Loss of insight is a symptom of severe mental illness and is seen with diagnoses such as schizophrenia and bipolar affective disorder. 

It has been proposed that insight consists of three overlapping dimensions

  1. The ability to relabel unusual mental events as pathological
  2. The recognition that one has a mental illness
  3. Compliance with treatment

Rather than just being an indicator of the severity of other symptoms, lack of insight is thought to be a distinct phenomonological feature in its own right, being similar to anosognosia where a patient shows an unawareness of neurological symptoms.  This is associated with lesions to the frontal lobes and the right parietal lobes.  
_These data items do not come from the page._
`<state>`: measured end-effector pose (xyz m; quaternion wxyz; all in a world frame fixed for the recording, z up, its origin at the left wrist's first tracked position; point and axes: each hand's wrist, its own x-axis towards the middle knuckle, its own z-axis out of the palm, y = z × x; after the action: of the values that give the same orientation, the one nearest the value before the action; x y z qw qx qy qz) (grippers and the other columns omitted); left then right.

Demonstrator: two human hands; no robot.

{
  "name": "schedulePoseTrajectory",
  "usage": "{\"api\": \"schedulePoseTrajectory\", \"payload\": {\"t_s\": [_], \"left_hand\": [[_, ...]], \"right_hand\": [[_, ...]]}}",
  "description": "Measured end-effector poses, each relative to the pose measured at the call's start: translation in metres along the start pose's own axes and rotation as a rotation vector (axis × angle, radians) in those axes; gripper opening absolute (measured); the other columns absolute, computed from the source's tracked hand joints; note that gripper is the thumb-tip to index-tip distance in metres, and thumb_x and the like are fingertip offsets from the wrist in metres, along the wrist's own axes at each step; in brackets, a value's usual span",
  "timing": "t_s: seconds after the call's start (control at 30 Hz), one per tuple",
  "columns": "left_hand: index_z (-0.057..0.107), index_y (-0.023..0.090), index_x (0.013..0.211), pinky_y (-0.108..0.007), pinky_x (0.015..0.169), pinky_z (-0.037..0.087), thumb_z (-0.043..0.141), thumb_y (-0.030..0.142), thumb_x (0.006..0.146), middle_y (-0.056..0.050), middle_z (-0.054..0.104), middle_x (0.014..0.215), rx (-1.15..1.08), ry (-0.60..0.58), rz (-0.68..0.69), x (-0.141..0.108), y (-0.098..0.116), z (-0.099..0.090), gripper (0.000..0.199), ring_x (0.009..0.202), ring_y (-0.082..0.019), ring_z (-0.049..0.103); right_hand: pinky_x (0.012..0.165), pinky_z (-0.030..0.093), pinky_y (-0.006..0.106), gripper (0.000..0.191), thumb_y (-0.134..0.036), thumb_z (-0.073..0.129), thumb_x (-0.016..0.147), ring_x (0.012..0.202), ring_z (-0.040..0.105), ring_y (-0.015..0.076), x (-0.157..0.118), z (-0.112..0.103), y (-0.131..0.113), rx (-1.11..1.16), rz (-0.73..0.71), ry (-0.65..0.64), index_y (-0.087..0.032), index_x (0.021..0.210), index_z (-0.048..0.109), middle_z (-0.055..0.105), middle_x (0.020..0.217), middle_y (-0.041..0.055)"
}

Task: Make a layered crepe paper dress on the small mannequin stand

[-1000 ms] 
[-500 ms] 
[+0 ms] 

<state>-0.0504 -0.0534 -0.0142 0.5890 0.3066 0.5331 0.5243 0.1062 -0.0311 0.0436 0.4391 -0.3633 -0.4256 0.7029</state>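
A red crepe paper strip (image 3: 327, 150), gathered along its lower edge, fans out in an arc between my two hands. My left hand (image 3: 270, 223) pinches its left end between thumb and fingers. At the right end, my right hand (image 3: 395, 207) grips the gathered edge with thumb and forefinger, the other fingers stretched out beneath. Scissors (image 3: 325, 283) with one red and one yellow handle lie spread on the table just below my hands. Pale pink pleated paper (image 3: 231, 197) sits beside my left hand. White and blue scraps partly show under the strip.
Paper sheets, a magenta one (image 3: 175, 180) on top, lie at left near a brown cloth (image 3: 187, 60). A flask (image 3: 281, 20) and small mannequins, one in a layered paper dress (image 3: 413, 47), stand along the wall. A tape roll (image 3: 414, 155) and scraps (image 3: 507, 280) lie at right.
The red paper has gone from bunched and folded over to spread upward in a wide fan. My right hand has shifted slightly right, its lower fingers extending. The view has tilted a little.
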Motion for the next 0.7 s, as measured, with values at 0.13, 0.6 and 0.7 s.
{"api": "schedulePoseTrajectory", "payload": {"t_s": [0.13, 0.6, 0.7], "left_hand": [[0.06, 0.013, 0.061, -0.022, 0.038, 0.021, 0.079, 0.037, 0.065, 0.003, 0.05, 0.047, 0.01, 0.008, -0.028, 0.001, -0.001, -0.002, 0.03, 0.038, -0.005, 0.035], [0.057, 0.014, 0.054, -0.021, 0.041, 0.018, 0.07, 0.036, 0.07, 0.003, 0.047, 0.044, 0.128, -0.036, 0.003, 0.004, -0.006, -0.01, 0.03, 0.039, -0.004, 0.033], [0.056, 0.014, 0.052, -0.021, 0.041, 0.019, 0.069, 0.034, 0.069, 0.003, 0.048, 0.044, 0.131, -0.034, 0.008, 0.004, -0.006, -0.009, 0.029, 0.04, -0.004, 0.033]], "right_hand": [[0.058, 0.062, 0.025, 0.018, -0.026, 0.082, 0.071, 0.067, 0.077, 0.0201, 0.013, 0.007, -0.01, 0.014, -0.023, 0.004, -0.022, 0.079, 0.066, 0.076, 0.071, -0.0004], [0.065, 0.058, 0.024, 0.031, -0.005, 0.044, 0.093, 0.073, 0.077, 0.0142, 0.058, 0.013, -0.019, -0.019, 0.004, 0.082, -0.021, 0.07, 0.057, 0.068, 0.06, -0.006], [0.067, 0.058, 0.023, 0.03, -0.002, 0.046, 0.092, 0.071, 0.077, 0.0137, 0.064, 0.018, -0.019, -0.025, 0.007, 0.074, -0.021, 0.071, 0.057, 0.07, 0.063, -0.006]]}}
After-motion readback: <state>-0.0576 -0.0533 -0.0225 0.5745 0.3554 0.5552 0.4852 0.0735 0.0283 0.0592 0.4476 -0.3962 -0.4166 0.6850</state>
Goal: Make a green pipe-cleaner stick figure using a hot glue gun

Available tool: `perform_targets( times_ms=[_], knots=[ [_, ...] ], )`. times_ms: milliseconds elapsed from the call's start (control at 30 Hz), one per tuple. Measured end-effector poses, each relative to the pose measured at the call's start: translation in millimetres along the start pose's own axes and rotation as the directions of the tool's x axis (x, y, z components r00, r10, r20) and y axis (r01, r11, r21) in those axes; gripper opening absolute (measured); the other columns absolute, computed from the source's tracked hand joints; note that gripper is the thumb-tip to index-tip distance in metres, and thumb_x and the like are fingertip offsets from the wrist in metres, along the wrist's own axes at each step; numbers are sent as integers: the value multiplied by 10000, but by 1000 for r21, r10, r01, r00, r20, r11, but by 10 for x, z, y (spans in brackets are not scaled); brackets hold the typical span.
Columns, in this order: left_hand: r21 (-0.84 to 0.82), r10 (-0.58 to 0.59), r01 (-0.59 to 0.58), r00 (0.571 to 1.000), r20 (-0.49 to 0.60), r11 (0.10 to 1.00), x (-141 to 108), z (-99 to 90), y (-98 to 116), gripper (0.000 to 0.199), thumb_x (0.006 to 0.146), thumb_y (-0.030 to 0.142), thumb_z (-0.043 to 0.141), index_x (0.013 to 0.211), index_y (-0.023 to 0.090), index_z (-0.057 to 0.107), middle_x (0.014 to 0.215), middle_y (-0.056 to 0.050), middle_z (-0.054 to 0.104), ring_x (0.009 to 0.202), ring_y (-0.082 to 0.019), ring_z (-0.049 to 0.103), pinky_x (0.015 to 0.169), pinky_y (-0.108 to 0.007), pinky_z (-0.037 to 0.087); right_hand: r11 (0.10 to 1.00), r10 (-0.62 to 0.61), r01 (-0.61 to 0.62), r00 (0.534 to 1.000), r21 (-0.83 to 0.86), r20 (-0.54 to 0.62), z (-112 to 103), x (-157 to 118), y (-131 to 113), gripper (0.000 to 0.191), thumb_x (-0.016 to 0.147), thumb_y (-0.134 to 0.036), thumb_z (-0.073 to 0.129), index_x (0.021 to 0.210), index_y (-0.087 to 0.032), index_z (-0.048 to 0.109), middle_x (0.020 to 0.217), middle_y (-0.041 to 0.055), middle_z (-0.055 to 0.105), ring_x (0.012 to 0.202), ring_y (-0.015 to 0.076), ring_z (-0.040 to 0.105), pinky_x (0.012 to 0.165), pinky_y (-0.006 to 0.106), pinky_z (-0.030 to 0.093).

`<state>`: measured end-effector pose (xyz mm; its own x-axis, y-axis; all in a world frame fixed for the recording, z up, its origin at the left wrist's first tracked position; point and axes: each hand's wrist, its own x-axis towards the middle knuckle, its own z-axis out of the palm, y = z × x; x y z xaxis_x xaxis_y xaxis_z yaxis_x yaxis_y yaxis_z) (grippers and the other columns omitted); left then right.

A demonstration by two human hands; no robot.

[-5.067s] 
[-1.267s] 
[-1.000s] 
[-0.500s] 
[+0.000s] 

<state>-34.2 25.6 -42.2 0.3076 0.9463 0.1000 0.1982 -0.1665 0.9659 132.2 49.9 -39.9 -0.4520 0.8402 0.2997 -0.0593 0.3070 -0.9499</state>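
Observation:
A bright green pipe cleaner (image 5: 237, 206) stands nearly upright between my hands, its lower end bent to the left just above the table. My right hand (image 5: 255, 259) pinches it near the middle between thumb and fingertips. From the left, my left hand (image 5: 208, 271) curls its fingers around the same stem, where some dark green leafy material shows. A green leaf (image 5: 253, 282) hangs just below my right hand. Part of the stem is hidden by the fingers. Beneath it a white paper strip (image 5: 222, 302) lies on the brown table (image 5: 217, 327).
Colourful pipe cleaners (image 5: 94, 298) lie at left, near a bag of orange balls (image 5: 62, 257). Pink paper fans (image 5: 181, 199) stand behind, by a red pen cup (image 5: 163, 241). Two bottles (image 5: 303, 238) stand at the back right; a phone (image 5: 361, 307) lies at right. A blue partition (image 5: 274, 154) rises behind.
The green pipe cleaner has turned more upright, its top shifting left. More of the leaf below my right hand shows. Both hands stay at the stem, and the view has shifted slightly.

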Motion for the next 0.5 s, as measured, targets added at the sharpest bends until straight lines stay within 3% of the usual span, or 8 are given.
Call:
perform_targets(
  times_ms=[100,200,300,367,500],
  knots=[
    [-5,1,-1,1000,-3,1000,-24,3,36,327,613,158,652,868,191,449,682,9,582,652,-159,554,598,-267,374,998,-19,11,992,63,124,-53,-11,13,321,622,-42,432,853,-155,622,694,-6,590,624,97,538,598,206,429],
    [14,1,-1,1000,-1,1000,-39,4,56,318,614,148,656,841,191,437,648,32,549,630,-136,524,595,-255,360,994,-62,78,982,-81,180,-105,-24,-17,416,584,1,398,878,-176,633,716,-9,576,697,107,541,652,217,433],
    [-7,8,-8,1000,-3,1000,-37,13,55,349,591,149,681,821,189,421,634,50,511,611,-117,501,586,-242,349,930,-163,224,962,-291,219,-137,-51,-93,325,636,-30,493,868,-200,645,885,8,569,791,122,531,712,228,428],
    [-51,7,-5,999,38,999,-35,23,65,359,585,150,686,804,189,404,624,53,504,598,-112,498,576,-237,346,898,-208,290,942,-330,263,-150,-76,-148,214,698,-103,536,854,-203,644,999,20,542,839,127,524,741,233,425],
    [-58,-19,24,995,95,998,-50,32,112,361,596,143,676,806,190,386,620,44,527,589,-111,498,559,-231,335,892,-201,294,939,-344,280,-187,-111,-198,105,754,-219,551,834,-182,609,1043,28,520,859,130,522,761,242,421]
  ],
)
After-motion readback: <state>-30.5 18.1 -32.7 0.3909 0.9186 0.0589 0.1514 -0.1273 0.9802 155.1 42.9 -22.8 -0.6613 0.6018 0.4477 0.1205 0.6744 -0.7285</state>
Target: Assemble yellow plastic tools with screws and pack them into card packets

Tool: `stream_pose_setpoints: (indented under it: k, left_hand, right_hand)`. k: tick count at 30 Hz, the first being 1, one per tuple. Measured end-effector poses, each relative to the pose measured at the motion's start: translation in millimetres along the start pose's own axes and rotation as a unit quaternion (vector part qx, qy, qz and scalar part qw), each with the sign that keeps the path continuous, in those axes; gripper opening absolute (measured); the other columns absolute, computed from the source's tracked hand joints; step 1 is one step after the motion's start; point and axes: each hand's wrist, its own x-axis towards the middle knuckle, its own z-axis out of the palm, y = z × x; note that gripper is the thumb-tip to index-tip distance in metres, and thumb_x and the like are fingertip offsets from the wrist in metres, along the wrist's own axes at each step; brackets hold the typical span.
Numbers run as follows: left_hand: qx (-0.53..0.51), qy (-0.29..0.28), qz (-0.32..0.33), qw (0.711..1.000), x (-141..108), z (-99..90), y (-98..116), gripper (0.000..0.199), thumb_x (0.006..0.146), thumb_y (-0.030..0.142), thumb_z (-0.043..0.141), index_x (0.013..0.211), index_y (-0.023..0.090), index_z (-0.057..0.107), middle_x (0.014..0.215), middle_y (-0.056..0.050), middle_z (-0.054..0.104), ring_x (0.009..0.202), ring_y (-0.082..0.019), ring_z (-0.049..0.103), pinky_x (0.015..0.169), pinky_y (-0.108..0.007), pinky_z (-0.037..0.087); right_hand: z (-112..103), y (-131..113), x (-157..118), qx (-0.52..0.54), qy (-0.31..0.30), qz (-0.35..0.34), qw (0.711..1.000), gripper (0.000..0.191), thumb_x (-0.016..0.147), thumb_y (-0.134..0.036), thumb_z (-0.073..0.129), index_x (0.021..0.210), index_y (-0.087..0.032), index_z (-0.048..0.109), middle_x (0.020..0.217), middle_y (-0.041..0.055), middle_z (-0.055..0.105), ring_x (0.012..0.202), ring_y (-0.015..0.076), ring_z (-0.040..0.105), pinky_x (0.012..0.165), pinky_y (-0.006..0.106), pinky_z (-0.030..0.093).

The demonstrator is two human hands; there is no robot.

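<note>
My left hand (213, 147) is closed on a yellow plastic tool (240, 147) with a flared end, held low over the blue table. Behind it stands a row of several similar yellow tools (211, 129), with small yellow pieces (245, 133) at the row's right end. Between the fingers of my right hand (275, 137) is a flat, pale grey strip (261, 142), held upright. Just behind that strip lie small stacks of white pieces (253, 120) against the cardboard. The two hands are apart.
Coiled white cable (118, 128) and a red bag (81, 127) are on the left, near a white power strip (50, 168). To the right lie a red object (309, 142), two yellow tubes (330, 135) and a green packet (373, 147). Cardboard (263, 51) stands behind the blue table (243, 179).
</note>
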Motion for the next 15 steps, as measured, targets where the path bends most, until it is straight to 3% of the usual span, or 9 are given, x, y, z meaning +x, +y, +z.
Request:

It’s important to note that insight is not an all or nothing thing.  Someone with complete lack of insight may deny that anything at all is amiss.  Sometimes though we describe a patient as having ‘partial insight’.  An example of this might be someone who thinks that MI5 is passing messages to  him/her via messages written on Tescos carrier bags.  He or she might concede that this was rather a strange thing to be happening, but would insist on its veracity nevertheless.  With recovery of full insight he or she might say that now they realise that the messages on carrier bags were a function of their illness. 

Loss of insight is also important because it has prognostic implications.  As you might expect, if you don’t think that you have a problem, you’re likely to carry on as before, and won’t be opening the door to health care professionals.  As well as this it is linked to poorer functioning across all areas of a patient’s life.